Personnel manifests, rotation forecasts, matériel inventories, requisition forms, count practicals, soldier and officer levies, clothing requests, workshop and mill necessitation orders, movement and guard formations, and forced labor documents were combined into a logistics nightmare.

All of these types of documents had to reviewed and amended if needed. They had to be edited, signed, and forwarded; then signed again and scribed, before sent out in a seemingly never-ending vicious cycle of bureaucracy and stale ministry procedures that were designed to triple check and record everything that went on. The idea behind all that trouble was making sure that nothing seemed to stray in weird and unexplored territory, something that would alarm the various ministry officials and by natural order the Arch-minister himself.

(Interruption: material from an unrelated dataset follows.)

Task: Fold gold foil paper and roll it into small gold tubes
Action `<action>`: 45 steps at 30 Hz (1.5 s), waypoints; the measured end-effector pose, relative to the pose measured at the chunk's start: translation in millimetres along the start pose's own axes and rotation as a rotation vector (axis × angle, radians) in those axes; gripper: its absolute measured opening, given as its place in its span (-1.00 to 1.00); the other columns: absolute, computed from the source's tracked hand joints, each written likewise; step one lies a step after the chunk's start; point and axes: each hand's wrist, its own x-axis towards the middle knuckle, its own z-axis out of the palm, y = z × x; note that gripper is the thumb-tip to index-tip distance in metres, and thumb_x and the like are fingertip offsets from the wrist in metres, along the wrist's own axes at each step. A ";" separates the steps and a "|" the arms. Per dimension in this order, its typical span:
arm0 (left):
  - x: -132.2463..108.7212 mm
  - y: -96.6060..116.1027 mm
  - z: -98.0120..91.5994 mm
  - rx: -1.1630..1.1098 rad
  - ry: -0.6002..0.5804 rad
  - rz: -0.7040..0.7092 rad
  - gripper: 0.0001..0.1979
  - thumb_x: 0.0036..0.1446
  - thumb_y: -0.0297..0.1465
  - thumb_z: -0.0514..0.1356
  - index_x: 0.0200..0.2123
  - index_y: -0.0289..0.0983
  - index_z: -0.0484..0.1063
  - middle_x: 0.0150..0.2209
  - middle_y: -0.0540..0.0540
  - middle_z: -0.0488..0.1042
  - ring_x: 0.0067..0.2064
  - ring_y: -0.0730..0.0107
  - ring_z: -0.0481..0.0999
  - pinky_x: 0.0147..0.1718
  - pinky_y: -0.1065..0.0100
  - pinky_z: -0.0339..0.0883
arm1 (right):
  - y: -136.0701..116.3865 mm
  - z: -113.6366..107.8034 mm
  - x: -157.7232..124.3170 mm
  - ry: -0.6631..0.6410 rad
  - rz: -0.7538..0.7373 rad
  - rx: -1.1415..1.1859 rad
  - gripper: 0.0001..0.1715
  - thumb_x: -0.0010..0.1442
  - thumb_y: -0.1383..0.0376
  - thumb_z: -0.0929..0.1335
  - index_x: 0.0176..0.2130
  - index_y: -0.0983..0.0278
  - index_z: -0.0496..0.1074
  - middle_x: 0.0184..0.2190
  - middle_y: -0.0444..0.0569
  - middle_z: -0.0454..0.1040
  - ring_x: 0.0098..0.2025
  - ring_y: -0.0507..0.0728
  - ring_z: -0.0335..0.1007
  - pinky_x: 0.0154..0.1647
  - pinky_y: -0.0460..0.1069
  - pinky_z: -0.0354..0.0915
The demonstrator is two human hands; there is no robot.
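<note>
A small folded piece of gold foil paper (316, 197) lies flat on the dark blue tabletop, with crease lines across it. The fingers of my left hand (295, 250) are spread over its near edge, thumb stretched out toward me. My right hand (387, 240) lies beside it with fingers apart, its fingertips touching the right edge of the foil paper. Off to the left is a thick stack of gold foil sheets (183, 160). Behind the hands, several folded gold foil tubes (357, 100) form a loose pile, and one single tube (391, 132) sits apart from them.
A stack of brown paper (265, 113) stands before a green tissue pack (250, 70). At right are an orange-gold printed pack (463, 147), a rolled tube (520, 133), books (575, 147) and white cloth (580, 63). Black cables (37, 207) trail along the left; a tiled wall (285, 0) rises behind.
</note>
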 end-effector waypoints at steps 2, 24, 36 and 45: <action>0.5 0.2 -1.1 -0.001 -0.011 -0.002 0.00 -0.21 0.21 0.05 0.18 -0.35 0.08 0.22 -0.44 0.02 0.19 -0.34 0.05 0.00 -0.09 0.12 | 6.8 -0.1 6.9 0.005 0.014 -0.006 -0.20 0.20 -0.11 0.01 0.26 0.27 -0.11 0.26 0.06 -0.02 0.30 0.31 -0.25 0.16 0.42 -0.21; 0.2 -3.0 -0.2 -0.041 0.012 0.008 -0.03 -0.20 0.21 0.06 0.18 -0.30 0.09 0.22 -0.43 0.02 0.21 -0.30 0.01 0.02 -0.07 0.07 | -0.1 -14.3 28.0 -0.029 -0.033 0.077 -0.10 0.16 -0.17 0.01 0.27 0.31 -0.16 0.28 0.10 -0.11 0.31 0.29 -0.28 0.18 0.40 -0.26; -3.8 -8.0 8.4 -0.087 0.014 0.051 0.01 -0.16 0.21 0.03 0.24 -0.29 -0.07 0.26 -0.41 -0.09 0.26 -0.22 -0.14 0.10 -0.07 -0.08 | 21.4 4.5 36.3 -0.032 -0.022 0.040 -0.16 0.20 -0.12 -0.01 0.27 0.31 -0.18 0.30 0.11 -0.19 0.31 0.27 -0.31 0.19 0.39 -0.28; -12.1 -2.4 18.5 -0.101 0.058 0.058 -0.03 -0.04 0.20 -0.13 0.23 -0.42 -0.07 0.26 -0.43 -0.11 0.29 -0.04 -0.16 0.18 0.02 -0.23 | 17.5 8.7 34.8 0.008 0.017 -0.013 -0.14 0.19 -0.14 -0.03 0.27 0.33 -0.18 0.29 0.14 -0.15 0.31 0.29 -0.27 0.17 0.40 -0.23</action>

All this paperwork and mind-boggling interdepartmental anarchy had the general sitting wide-eyed at his desk with papers strewn all over his desk; it resembled a carpet of ink and white that made his head dizzy merely by looking at it, much less reading it.

He leaned over and put his elbows on the desk to rest his head on his hands, gently massaging it as if that would make the terrible headache go away. The latest developments had had him thinking about his career in the army in general. He almost wished he could somehow go back in time and fail at pretty much everything so he could get Gomermont's job for a change.

Instead he leaned again back on his chair, the muscles in his back stiff from constantly sitting, signing documents since early dawn. His wrist hurt like he had been practicing with a sword since the day before. He looked at the plain and unadorned ceiling with eyes out of focus, and seemed to ponder deeply the state of affairs he was in.

The army had been metaphorically, though almost literally at times, handcuffed and thrown around like a useful but dangerous idiot for almost ever since its inception and creation. The hindrances and bureaucratic steps that were constantly arrayed against the army and its people were designed in such a way as to extend the period of time it takes for troops to assemble, equip and move, from days onto weeks.

The concept was thoroughly and widely known as a safety measure against those who might try and achieve power through strength of arms, perhaps even to the degree of being able to change the balance of power within the Ruling Council so as to include the General of the Army.

There had been precedents surely but that had been another time entirely, when the Territories were still young and the people dumbfounded by the then newly emerging order of the world; one common rule for all, under one religion.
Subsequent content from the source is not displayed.